Friday, February 14, 2014

Looking for a Pot... to cook in

Looking for a pot on the trail of the Curzon Line

Bright and early we headed out with what looked like tons of gear, piled on 5 bikes and still we were without a large pot. We had one but it was to be used for coffee or tea over the fire. It was decided that somewhere along the way, we would buy an additional cooking pot. It needed to be large enough to cook spaghetti for five hungry people (four of whom were men).
As I remember, we took the train riding in the bicycle car and the plan was to get out up by Suwalki, this is a small town by the Polish Lithuanian border. Suwalki is a northeastern Polish town and the capital of Suwalki County. This town in Poland is around 30 km from the Lithuanian border in an area known as Suvalkija, sometimes referred to as Sudovia. This region has been in controversy over the true nation that Suvalkja should really belong to since World War II; however, the majority of Suvalkja has remained a part of Poland. If you don't know the history of Poland and its Polish towns is always intriguing and Suwalki is no different.The village was founded by Camaldolese monks who in 1667 were granted the area surrounding the future town by the Grand Duke of Lithuania and theKing of Poland John II Kaszimir. Soon afterward the monastic order built its headquarters inWigry where a monastery and a church were built. The new owners of the area started fast economic exploitation and development of the forests and brought enough settlers to build several new villages in the area. The village was first mentioned in 1688; two years later it was reported to have two houses. In 1688, Suwalki Poland was only a small village that was home on a trade route that connected Godno and Merecz with Koenigsberg. .By 1710, permission from King August II the Strong was given to Suwalki to hold markets and fairs. The small village grew with the population tripling by 1827. Suwalki Poland thrived during the inter-war period due to its position as a town in Poland dependent of commerce and trade. World War II came to the area, and Suwalki was then only a town that was incorporated into East Prussia. In the center of Suwalki, there are two parks and the Arkadia Lake that offers a variety of recreational activities and there are other attractions such as the monument and museum dedicated to Maria Konopnicka, the brewery of Waclaw Kunc, and the St. Alexander’s Church. Many of the cemeteries throughout Poland were desecrated by the Nazi’s, with one being in Suwalki. Today, at the Suwalki Jewish cemetery you will see a memorial at the location of where the cemetery once stood along with a few gravestones and only portions of markers left behind.

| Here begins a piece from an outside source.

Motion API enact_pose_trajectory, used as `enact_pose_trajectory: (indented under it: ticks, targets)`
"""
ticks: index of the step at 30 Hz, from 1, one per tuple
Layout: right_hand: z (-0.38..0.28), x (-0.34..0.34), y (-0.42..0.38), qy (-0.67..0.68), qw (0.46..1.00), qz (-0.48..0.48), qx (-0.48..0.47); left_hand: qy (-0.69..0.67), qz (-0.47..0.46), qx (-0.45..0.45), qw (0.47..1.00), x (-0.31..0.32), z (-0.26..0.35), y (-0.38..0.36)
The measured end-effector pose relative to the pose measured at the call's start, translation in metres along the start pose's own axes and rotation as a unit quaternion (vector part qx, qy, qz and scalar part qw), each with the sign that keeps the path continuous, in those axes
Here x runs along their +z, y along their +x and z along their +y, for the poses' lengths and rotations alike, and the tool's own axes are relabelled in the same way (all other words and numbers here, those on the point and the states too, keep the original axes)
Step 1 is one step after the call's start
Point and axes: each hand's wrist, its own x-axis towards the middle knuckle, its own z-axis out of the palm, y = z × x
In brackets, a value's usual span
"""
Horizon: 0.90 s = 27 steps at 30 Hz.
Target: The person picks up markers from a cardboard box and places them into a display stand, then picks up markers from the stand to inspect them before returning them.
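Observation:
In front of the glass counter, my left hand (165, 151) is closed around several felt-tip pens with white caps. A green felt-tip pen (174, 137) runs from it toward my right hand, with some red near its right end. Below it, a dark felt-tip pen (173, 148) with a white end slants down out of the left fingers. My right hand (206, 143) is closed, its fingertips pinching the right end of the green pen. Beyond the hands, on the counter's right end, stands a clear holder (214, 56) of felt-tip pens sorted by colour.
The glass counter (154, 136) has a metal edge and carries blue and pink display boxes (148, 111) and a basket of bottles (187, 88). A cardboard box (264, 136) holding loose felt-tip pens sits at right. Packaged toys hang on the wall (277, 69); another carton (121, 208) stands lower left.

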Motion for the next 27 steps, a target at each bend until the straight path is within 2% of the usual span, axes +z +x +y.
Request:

I love Poland for its people and natural landscapes and water; lakes are pristine ironically thanks to communism. In this northern region begins my favorite river the Czarna Hancza, cold cold cold. However, after a long train ride in the bicycle car, a dip that river was not what I was thinking of doing first. I was so ecstatic to discover that on the train station a pay as you use hot shower was available. I jumped right in.  Soon enough after my blissful experience at the train station, we were riding the open road and making interviews with locals. Later on, it was time to look for a place to pitch our tent. That night I think it was by one of the shallow sandy bottom lakes, crystal clear with swans swooning across. Dinner was scramble eggs with wild mushrooms done on rotation since we had only the one small pot. Of course, I was unsettled by not having a proper outdoor cooker but the guys did not seem to mind. However, the next morning nobody liked the taste of scrambled eggs in a pot after coffee and especially the way it was made, boiled grounds. So, we were all the more eager to buy a bigger pot.
We went from town to town making our way south. I was getting more and more desperate to find a bigger pot to cook our meals in, the odd thing was that not one store had a larger pot to sell us.  So we rode on and on... as it was on many day rides we stopped to talk to a local man sitting by the road, who was resting a bit since he was just after picking up some mushrooms. He told us that he was a beekeeper, Lithuania by blood, living locally in the area where generations of his family came from. We came to learn that borders did not matter for these people living on this Curzon line. They identified themselves as from here or there and or not over there but from here cause that is how it has always been.
The afternoon came quickly and so we left him continuing on our way hungrily discussing what to eat for dinner and I said "if only pots on trees"... rounding the road not much than a sandy path winding through the forests and meadows when one of us spotted something growing on a tree- it was a large blue pot.